Context: Recently, the World Inequality Lab released its third World Inequality Report 2026, highlighting alarming levels of growing disparities in wealth and income globally.
Key Findings of the Report
• Global Findings
o Uneven wealth distribution: The Top 10 per cent owns three-quarters of all wealth, while the bottom 50 per cent holds just 2 per cent.

o Gender Pay gap persists: Excluding unpaid work, women earn only 61 per cent of what men earn per working hour, and when unpaid labor is included, this figure falls to just 32 per cent.
o Carbon emissions Inequality: The poorest half of the global population accounts for only 3 per cent of carbon emissions associated with private capital ownership, while the top 10 per cent account for 77 per cent of emissions.
o Unequal Global financial system: Each year, around 1% of global GDP (approximately three times as much as development aid) flows from poorer to richer nations through net foreign income transfers associated with persistent excess yields and lower interest payments on rich-country liabilities.

o Inequality between regions: Europe and much of North America & Oceania are among the least unequal. At the other end of the spectrum, Latin America, southern Africa, and the Middle East & North Africa combine low incomes for the bottom 50% with extreme concentration at the top.
• India-specific findings
o Income inequality: Top 10 per cent of earners capturing 58 per cent of national income, while bottom 50 per cent receive only 15 per cent.
o Wealth inequality: The richest 10 per cent hold around 65 per cent of total wealth and the top 1 per cent hold about 40 per cent.
o Labor participation disparity: Female labor participation remains very low at 15.7%, showing no improvement over the past decade.

Key Recommendations of the Report
• Public investments in powerful equalisers: Public investment in free, high-quality schools, universal healthcare, childcare, and nutrition programs can reduce early-life disparities and foster lifelong learning opportunities.
• Redistributive programs: Cash transfers, pensions, unemployment benefits, and targeted support for vulnerable households can directly shift resources from the top to the bottom of the distribution.
• Advancing gender equality: Dismantle the structural barriers that shape how work is valued and distributed.
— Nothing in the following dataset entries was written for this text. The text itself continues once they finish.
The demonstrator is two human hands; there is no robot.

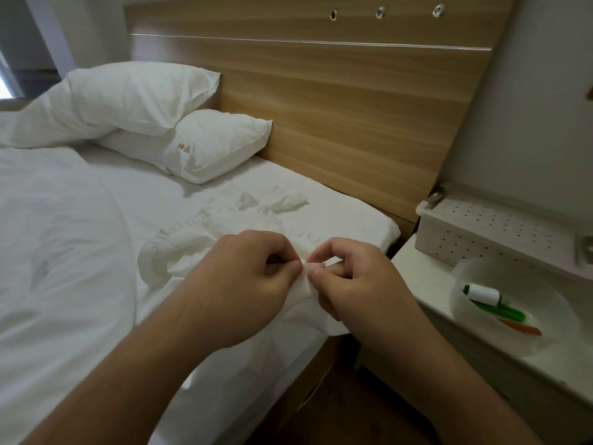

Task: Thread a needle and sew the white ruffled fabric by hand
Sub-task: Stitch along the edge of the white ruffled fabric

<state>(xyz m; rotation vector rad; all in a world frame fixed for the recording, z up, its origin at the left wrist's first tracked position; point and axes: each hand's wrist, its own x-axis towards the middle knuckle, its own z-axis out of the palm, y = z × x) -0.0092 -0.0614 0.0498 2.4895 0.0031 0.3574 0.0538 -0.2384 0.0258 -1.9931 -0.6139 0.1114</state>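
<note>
The white ruffled fabric (pixel 205 239) lies spread over the near right corner of the bed, its frilled edges bunched up. My left hand (pixel 244 277) pinches a fold of it between thumb and forefinger. My right hand (pixel 356 277) pinches the same fold right beside it, fingertips almost touching the left ones. Neither needle nor thread shows between my fingers; they are too fine to make out. A white thread spool (pixel 483 293) rests in a clear bowl (pixel 462 277) on the nightstand to the right.
Two white pillows (pixel 192 146) are stacked at the wooden headboard (pixel 353 107). A duvet (pixel 48 236) covers the bed's left side. On the white nightstand (pixel 414 261) stand a perforated box (pixel 481 232) and the bowl, which holds green and orange tools (pixel 507 314).
</note>
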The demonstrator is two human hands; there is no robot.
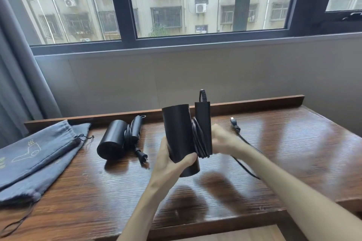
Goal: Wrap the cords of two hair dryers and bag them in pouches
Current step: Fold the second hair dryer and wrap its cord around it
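The hair dryer (179, 135) stands upright at frame centre, long axis near vertical, held above the table (293, 162). The left hand (170, 160) grips the barrel low down, fingers curled round it. Coils of cord (198, 139) sit between barrel and folded handle. The right hand (222, 141), blurred, lies just right of the coils, apparently pinching cord. The loose remainder trails right toward the plug (234, 123). Judged: right hand winds next.
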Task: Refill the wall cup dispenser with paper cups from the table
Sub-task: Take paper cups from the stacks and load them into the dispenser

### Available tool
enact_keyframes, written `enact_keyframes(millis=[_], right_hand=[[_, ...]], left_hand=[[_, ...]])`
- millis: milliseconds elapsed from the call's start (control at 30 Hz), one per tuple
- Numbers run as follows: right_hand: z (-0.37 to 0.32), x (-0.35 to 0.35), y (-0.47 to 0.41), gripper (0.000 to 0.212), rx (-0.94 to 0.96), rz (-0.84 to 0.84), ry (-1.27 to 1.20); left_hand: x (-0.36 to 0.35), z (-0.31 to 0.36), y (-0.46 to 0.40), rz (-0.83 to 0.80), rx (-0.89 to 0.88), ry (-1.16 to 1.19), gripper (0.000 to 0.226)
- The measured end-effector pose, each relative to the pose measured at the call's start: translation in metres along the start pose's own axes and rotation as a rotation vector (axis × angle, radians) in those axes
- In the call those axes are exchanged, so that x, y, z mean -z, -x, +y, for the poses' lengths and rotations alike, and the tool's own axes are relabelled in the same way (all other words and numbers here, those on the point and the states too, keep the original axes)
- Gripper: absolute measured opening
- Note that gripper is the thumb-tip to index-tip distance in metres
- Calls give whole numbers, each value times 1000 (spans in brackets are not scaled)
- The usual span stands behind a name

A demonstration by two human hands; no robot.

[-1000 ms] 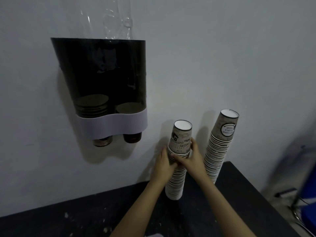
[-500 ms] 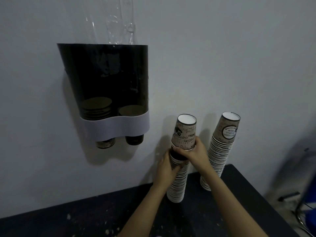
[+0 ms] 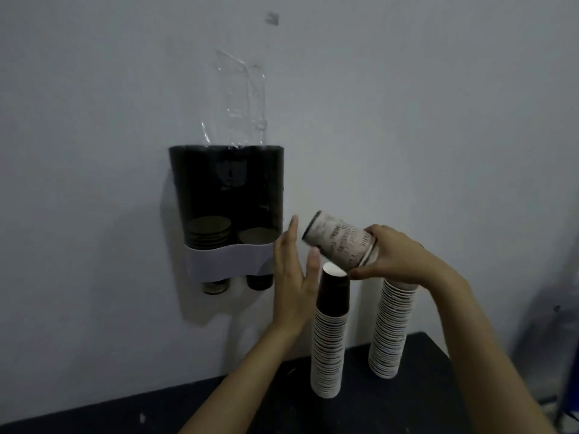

Policies that recognize and redistribute unpaid care work, through affordable childcare, parental leave that includes fathers, and pension credits for caregivers, are essential to leveling the playing field.
• Fairer tax systems: Minimum wealth taxes on multi-millionaires raise the resources that could be mobilized to finance education, health, and climate adaptation.
• Reforming the Global financial system: Reforms such as adopting a global currency, centralized credit and debit systems, and corrective taxes on excessive surpluses would expand fiscal space for social investment and reduce the unequal exchange that has long defined global finance.